Molecular reactants' adsorption and subsequent redox reaction on a surface are two major processes in every electrochemical reaction. Thus, 3d-transition-metal (M) oxide has attracted significant attention because of its appropriate binding with the reactants and its facile metal oxidation cycle (Mⁿ⁺ → M⁽ⁿ⁺¹⁾⁺), which facilitates the reactants' redox reactions, such as oxygen evolution reaction (OER) (*OH → *O → *OOH → O₂). However, the metal oxidation cycle on the surface still generates thermodynamic energy costs and causes surface degradation, thereby limiting efficient electrocatalytic processes. Here, we transfer the metal oxidation cycle from the surface to the non-catalytic subsurface. In a multivalent metal oxide CoWO_4−δ as a first showcase, we reveal a dramatic shift of the metal oxidation cycle from the Co (Co²⁺ → Co³⁺) surface to an embedded but easily oxidizable W (W⁵⁺ → W⁶⁺) subsurface. By moving the cycle to the stable subsurface, we relieve the repetitive surface metal oxidation during the OER and exploit the strong oxidation capability of the high-valence elements (W⁵⁺) protected in the subsurface.

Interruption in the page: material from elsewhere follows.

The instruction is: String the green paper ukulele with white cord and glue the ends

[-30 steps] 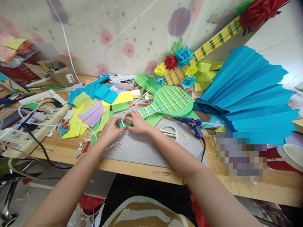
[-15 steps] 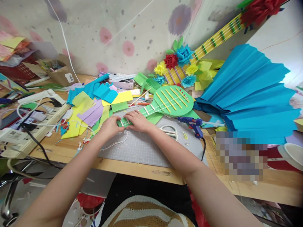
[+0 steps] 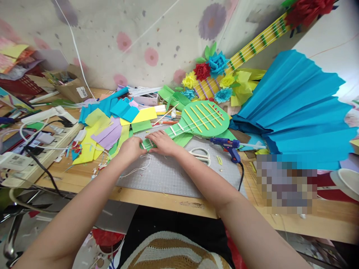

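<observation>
A green paper lute lies slantwise on the grey cutting mat, its round body at the upper right. Yellow strips cross the body, and white strings run down to the narrow neck. My left hand is closed at the neck's lower end, thumb and fingers against it. Right beside it, my right hand curls over the neck, fingertips pressing there. Both palms face away, so the exact pinch points are partly hidden. Loose white string trails over the mat below my hands.
White-handled scissors and a blue glue gun lie right of my arm. Paper scraps heap at left, near a power strip with cables. Behind stand a flower-trimmed yellow paper guitar and a large blue pleated paper fan.
Almost nothing differs. Both hands keep their places on the lute's neck, with only a slight shift of the left fingers; the view has tilted very slightly.
</observation>
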The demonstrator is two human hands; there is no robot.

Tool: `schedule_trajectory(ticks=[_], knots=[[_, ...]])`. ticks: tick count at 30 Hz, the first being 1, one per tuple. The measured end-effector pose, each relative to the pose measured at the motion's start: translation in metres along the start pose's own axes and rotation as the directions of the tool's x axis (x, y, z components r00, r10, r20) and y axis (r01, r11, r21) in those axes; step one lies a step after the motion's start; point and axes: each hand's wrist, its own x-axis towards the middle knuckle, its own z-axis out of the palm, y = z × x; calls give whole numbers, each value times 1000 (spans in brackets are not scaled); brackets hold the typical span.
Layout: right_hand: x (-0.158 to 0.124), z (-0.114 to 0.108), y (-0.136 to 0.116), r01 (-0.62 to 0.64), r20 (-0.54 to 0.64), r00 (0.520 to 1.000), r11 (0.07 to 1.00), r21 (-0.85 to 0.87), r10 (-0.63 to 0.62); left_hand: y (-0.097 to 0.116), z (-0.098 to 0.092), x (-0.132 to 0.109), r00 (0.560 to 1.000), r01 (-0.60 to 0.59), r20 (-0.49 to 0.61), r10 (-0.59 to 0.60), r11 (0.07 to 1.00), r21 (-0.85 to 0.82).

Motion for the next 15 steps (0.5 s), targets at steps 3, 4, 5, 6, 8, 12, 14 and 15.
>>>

Disentangling the adsorption site and the oxidation cycle site is a powerful emerging strategy in electrocatalysis. This concept aligns with the paradigm of leveraging subsurface sites to overcome traditional scaling relations. Herein, we provide a clear demonstration of this principle in a multivalent CoWO_4−δ system, offering unprecedented synergistic effects, such as lowered overpotential and alleviated surface degradation, that can be generally applied to various electrochemical processes.